FREE online courses on Corporate Strategies - Diversification Using Mergers
and Acquisitions - Problems in Achieving Acquisition Success
1)
Integration Difficulties
Integration problems or difficulties that companies often
encounter can take many forms.
Major amongst them are linking different financial and control systems, building
effective working relationships (especially when management styles differ),
problems related to differing status of acquired and acquiring companies'
executives and melding disparate corporate cultures.

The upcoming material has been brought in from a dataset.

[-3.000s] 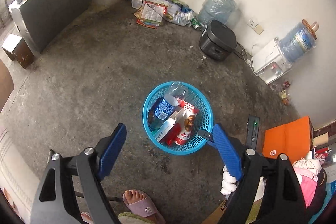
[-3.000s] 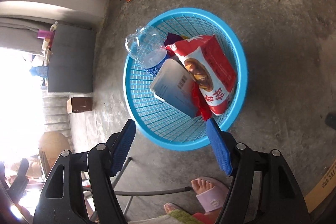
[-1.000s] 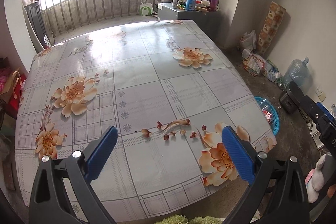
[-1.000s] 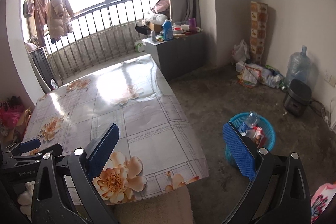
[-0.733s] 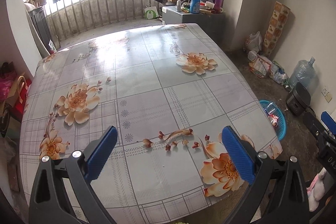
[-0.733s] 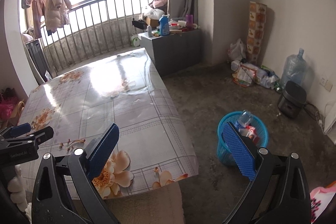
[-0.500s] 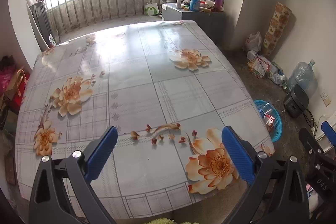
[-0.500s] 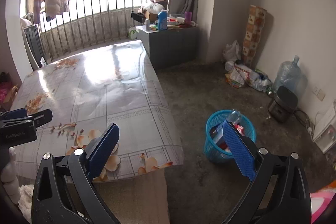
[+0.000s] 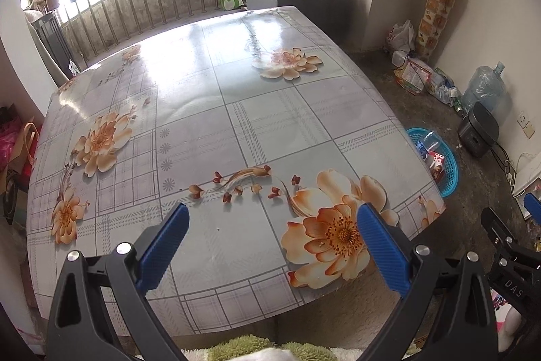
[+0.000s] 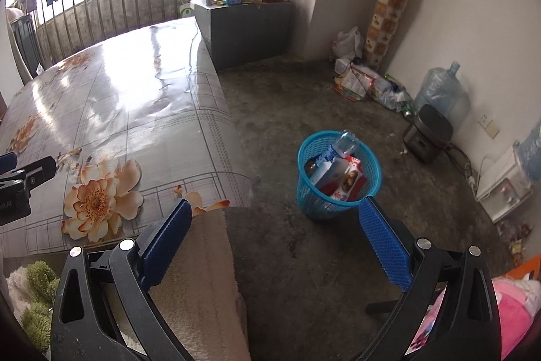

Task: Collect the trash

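A blue plastic basket [image 10: 370, 181] stands on the concrete floor right of the table; it holds a clear bottle [image 10: 345, 139], a white carton [image 10: 326, 173] and a red snack bag [image 10: 350, 180]. In the left wrist view the basket [image 9: 449, 173] peeks out past the table's right edge. My left gripper [image 9: 272, 215] is open, held above the near part of the flower-print table [image 9: 209, 110], with nothing between its blue pads. My right gripper [image 10: 275, 212] is open too, high over the floor, short of the basket. I see no loose trash on the tabletop.
A grey cabinet [image 10: 243, 22] with bottles stands by the railing. Along the right wall are a heap of bags [image 10: 365, 80], a water jug [image 10: 439, 93], a black cooker [image 10: 429, 132] and a white dispenser [image 10: 503, 188]. A beige cushion [image 10: 199, 279] lies under my right gripper.
Both grippers rose from just above the basket to table height and drew back. Over the last second the views shifted slightly; both jaws stayed open and empty.
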Action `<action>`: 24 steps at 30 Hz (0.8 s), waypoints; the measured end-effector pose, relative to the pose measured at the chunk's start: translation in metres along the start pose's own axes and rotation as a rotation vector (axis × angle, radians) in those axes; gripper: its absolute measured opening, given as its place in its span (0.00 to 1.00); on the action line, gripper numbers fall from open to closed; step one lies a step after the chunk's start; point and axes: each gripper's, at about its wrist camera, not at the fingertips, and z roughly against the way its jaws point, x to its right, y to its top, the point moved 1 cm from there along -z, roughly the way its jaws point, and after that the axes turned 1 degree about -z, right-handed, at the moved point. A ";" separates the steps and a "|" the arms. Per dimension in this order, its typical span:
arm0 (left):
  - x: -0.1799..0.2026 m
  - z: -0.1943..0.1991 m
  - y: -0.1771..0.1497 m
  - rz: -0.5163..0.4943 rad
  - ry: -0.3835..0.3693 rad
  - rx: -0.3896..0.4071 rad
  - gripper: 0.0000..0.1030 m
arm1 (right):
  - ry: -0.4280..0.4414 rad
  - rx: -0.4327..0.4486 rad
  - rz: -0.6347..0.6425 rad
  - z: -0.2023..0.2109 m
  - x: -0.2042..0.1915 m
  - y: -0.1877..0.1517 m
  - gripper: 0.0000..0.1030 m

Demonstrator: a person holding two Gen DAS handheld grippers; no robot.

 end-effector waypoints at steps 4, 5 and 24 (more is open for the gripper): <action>0.000 0.001 0.001 0.007 0.008 0.003 0.95 | -0.002 0.000 -0.006 0.000 0.002 0.000 0.92; 0.000 0.001 0.001 0.009 0.010 0.004 0.95 | -0.001 0.000 -0.008 0.000 0.001 -0.001 0.92; 0.004 0.003 0.000 -0.007 0.008 0.002 0.95 | 0.006 0.000 0.000 0.001 -0.001 -0.002 0.92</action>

The importance of integration success should not be
underestimated. Without successful integration, a company achieves financial
diversification, but little else. The post-acquisition integration phase may be
the single most important determinant of shareholder value creation (or value
destruction) in mergers and acquisitions. Managers should understand the large
number of activities associated with integration processes. For example, Intel acquired Digital
Equipment Corporation's semiconductors division. On the day Intel began to
integrate the acquired division into its operations, six thousand deliverables
were to be completed by hundreds of employees working in dozens of different
countries.
Research shows a positive relationship between rapid
integration of the acquiring and acquired companies and overall acquisition
success. Rapid integration is one
of the guidelines that DaimlerChrysler CEO Juergen Schrempp recommends to
companies for successful company integration in a global merger or acquisition.
He also suggests that managers deal with unpopular issues immediately and
honestly so employees will be able to anticipate the effects the integration is
likely to have on them. M&A king, Cisco Systems, is quick to integrate
acquisitions with its existing operations. Focusing on small companies with
products and services related closely to its own, some believe that the day
after Cisco acquires a company, employees in that company feel as though they
have been working for Cisco for decades.
2)
Inadequate Valuation of Target
Another potential problem is that acquiring companies may pay
too much for acquired businesses. This can occur for a number of reasons:
Acquiring companies may not thoroughly analyze the target
company, failing to develop adequate knowledge of its true market value.
Managerial hubris--overconfidence in one's own ability--may
cloud the judgement of acquiring company managers.
Shareholders (owners) of the target must be enticed to sell
their stock, and this usually requires that acquiring companies pay a premium
over the current stock price.
In some instances, two or more companies may be interested in
acquiring the same target company.
When this happens, a bidding war often ensues and extraordinarily high
premiums may be required to purchase the target company.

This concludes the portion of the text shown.